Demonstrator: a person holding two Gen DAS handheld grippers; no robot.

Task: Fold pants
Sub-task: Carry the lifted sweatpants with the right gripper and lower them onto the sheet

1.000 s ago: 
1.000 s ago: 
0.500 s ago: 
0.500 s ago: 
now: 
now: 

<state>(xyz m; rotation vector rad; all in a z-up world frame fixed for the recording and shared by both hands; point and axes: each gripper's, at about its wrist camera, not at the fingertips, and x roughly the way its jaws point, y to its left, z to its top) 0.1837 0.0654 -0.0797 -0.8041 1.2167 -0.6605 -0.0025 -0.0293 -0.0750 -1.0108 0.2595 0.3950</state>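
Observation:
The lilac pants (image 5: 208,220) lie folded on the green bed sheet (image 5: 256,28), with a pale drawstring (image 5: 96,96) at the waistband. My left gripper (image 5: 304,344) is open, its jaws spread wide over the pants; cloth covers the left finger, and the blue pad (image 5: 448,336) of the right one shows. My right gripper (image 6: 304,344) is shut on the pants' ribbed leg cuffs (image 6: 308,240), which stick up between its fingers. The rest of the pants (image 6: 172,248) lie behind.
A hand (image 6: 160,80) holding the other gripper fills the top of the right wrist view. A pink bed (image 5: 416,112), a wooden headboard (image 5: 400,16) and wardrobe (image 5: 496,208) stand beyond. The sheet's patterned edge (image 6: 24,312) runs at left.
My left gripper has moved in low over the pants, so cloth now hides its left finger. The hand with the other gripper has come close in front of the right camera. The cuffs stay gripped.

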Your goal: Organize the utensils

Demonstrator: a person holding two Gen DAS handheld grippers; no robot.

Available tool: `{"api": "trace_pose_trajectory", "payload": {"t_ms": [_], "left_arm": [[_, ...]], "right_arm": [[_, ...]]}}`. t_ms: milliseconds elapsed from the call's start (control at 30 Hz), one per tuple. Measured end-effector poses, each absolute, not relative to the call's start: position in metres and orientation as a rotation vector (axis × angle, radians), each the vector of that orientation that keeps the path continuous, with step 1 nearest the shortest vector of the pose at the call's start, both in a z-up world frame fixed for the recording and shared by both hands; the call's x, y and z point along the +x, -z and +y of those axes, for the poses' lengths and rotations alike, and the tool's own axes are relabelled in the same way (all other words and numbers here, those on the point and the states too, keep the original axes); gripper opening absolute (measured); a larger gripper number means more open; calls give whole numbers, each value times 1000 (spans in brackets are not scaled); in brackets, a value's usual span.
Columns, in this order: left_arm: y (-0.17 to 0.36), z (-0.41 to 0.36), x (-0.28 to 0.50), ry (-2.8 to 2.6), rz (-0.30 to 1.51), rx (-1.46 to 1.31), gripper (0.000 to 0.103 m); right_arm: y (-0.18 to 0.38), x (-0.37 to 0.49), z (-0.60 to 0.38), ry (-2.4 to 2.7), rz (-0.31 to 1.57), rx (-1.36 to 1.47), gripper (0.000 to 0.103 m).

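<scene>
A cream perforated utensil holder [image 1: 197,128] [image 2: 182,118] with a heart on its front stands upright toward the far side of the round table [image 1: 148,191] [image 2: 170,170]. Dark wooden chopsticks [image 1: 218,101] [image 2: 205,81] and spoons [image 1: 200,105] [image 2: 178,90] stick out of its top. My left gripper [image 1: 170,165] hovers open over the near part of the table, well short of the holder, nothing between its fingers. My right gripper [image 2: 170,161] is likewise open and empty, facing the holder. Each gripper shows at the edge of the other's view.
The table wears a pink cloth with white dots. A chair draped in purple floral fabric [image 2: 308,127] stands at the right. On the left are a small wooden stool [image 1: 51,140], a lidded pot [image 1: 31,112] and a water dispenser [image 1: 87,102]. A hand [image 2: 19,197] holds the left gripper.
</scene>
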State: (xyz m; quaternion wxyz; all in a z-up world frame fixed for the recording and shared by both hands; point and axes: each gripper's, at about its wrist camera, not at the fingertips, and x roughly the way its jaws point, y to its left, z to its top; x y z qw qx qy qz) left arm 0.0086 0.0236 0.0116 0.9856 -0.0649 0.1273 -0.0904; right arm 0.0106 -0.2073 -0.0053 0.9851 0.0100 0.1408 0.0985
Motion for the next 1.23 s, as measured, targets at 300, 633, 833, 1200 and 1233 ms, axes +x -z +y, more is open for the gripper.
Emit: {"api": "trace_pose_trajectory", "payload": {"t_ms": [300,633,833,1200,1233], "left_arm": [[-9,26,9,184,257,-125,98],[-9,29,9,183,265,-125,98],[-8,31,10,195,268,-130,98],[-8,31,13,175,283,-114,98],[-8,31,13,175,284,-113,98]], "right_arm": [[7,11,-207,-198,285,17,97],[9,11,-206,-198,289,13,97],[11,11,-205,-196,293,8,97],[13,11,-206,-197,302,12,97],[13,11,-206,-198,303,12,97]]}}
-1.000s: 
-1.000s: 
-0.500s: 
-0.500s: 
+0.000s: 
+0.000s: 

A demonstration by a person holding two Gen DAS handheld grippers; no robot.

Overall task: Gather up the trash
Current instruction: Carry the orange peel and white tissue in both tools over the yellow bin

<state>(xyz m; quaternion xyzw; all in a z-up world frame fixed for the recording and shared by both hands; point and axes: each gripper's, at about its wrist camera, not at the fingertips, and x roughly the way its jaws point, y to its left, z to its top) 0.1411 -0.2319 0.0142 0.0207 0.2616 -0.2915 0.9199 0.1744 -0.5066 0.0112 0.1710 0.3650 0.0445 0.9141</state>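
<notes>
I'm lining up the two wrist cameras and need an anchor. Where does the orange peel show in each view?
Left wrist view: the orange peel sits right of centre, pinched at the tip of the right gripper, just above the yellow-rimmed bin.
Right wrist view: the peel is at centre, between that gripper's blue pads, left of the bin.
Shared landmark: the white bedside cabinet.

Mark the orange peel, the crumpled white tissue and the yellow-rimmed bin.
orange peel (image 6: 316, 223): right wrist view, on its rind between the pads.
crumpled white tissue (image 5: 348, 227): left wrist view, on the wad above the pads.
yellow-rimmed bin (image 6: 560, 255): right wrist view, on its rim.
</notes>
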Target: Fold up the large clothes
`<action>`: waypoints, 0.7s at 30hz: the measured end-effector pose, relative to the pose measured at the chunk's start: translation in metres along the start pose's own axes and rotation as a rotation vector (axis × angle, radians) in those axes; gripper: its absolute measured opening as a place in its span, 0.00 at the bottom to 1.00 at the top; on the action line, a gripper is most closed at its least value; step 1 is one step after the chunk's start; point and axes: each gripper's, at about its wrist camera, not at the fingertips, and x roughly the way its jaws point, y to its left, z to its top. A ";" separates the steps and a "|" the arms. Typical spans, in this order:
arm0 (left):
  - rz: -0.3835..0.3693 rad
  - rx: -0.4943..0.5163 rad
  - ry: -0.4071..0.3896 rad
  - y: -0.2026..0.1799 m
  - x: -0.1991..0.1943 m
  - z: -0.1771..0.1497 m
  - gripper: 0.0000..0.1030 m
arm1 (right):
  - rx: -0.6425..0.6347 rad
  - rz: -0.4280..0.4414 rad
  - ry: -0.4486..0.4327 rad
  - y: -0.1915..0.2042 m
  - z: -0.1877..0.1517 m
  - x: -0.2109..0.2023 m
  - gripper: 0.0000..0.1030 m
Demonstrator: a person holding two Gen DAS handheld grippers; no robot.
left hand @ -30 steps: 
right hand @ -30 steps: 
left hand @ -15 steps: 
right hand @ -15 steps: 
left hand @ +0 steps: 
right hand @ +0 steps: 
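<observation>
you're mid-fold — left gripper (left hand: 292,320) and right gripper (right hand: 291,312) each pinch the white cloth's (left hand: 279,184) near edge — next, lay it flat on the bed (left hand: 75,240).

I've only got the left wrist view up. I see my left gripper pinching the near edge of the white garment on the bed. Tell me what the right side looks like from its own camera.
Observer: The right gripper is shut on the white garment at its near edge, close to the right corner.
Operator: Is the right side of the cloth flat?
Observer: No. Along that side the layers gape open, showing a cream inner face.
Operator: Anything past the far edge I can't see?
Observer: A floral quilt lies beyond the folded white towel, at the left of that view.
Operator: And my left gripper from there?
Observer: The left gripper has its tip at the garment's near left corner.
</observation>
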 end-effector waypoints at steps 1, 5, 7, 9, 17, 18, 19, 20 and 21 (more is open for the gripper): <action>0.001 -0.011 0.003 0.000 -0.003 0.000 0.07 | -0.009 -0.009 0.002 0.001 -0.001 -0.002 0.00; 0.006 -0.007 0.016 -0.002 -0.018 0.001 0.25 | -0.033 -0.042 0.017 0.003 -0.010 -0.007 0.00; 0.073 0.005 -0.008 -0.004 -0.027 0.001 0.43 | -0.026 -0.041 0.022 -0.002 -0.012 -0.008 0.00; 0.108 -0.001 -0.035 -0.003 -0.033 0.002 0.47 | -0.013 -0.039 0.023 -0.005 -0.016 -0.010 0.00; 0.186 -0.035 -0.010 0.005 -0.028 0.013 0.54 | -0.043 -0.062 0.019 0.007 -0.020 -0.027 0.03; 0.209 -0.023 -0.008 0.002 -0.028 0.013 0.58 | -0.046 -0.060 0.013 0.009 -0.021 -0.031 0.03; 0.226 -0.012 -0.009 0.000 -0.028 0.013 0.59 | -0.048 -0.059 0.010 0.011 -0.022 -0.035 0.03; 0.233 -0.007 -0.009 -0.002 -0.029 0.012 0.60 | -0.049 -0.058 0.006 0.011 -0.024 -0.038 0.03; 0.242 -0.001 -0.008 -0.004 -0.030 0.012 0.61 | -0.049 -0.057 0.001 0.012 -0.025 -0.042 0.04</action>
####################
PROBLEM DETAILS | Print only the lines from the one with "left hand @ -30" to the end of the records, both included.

WRITTEN RESPONSE |
left hand @ -30 steps: 
right hand @ -30 steps: 
left hand @ -15 steps: 
right hand @ -15 steps: 
left hand @ +0 steps: 
right hand @ +0 steps: 
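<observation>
you're mid-fold — left gripper (left hand: 292,320) and right gripper (right hand: 291,312) each pinch the white cloth's (left hand: 279,184) near edge — next, lay it flat on the bed (left hand: 75,240).

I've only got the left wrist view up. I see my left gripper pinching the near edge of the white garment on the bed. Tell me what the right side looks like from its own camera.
Observer: The right gripper is shut on the white garment at its near edge, close to the right corner.
Operator: Is the right side of the cloth flat?
Observer: No. Along that side the layers gape open, showing a cream inner face.
Operator: Anything past the far edge I can't see?
Observer: A floral quilt lies beyond the folded white towel, at the left of that view.
Operator: And my left gripper from there?
Observer: The left gripper has its tip at the garment's near left corner.
</observation>
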 end-effector waypoints at steps 1, 5, 7, 9, 17, 18, 19, 20 and 21 (more is open for the gripper): <action>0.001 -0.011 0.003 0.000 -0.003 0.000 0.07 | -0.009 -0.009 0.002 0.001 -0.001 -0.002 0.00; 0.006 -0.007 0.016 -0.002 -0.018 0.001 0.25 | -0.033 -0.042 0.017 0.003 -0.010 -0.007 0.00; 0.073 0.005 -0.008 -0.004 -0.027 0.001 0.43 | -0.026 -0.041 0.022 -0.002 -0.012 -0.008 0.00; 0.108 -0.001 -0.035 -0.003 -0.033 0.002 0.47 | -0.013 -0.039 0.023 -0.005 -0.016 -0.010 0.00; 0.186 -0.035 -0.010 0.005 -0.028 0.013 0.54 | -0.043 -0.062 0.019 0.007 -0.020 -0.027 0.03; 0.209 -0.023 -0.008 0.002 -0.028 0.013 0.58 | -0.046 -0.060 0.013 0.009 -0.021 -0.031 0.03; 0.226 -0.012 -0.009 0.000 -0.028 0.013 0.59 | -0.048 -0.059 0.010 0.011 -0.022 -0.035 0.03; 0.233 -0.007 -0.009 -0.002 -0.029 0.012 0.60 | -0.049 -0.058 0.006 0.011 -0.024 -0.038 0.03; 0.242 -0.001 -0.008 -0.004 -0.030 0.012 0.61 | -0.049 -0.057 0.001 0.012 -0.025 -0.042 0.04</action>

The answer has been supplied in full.